During the 19th century it was again home to many European traders, and housed many embassies, especially along the Grande Rue de Péra (today İstiklâl Avenue). The presence of such a prominent European population - commonly referred to as Levantines - made it the most Westernized part of Constantinople, especially when compared to the Old City at the other side of the Golden Horn, and allowed for influxes of modern technology, fashion, and arts. Thus, Pera was one of the first parts of Constantinople to have telephone lines, electricity, trams, municipal government and even an underground railway, the Tünel, inaugurated in 1875 as the world's second subway line (after London's Underground) to carry the people of Pera up and down from the port of Galata and the nearby business and banking district of Karaköy, where the Bankalar Caddesi (Banks Street), the financial center of the Ottoman Empire, is located. The theatre, cinema, patisserie and café culture that still remains strong in Beyoğlu dates from this late Ottoman period. Shops like İnci, famous for its chocolate mousse and profiteroles, predate the founding of the republic and survived until recently.

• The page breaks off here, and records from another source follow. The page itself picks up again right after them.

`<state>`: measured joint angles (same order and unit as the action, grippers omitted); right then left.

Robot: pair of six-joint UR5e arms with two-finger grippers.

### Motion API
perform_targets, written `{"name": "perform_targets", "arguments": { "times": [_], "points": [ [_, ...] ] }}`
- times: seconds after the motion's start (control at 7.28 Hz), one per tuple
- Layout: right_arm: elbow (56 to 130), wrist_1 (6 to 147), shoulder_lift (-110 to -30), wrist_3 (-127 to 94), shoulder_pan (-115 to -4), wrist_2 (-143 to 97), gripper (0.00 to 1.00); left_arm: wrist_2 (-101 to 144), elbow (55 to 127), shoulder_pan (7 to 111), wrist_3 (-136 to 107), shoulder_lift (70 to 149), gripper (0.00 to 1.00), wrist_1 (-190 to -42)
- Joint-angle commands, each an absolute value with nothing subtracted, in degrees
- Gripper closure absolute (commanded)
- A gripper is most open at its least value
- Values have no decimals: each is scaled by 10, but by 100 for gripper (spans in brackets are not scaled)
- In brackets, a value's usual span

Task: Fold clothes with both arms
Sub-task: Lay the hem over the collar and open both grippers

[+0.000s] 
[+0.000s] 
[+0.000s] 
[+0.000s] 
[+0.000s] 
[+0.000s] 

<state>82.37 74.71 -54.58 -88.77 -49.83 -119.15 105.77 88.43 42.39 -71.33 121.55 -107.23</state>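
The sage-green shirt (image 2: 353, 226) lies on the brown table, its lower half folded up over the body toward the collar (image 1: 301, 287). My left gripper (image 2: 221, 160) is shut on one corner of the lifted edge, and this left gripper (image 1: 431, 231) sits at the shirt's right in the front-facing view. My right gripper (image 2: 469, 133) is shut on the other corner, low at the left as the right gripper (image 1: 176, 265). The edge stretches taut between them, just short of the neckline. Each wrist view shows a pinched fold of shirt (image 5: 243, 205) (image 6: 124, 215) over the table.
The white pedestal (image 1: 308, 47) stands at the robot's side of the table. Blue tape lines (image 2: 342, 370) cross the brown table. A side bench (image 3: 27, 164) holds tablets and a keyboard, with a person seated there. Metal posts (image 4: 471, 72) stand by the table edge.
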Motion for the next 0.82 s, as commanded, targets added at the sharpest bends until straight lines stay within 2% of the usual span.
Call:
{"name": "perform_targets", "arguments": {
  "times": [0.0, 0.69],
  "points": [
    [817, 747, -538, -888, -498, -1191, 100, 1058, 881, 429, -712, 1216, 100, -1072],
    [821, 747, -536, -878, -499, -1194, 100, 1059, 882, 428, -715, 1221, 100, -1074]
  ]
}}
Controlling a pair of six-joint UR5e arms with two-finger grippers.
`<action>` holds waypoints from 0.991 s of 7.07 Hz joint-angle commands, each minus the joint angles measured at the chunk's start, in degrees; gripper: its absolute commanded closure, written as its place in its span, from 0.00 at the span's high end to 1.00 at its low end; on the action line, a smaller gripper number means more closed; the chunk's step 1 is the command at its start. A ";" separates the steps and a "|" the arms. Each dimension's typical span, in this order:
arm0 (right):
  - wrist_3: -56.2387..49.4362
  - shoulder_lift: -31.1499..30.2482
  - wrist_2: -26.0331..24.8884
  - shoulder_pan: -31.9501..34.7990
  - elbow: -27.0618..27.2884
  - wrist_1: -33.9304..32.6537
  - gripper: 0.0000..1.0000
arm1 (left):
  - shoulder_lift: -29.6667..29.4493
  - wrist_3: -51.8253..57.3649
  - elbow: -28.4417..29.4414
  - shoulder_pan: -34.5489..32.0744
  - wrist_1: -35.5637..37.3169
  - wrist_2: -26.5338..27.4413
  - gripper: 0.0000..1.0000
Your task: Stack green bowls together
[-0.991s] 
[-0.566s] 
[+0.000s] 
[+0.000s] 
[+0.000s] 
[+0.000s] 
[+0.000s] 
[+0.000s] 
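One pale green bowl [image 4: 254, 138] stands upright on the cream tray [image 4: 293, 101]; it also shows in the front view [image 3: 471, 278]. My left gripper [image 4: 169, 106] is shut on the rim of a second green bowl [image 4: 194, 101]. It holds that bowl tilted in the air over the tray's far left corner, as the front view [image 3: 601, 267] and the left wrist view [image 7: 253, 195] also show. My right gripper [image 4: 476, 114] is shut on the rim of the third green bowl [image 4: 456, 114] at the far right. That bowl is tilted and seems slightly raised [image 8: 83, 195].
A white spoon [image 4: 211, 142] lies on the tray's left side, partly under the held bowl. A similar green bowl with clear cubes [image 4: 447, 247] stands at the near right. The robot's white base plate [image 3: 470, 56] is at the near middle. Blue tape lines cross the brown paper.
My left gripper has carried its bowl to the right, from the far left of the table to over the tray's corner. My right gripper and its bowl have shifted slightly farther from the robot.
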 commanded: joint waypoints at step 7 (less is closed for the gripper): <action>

Pera and Galata in the late 19th and early 20th centuries were a part of the Municipality of the Sixth Circle (), established under the laws of 11 Jumada al-Thani (Djem. II) and 24 Shawwal (Chev.) 1274, in 1858; the organisation of the central city in the city walls, "Stamboul" (), was not affected by these laws. All of Constantinople was in the Prefecture of the City of Constantinople ().

The foreign communities also built their own schools, many of which went on to educate the elite of future generations of Turks, and still survive today as some of the best schools in Istanbul (see list of schools in Istanbul).

The rapid modernization which took place in Europe and left Ottoman Turkey behind was symbolized by the differences between Beyoğlu, and the historic Turkish quarters such as Eminönü and Fatih across the Golden Horn, in the Old City. When the Ottoman sultans finally initiated a modernization program with the Edict of Tanzimat (Reorganization) in 1839, they started constructing numerous buildings in Pera that mixed traditional Ottoman styles with newer European ones.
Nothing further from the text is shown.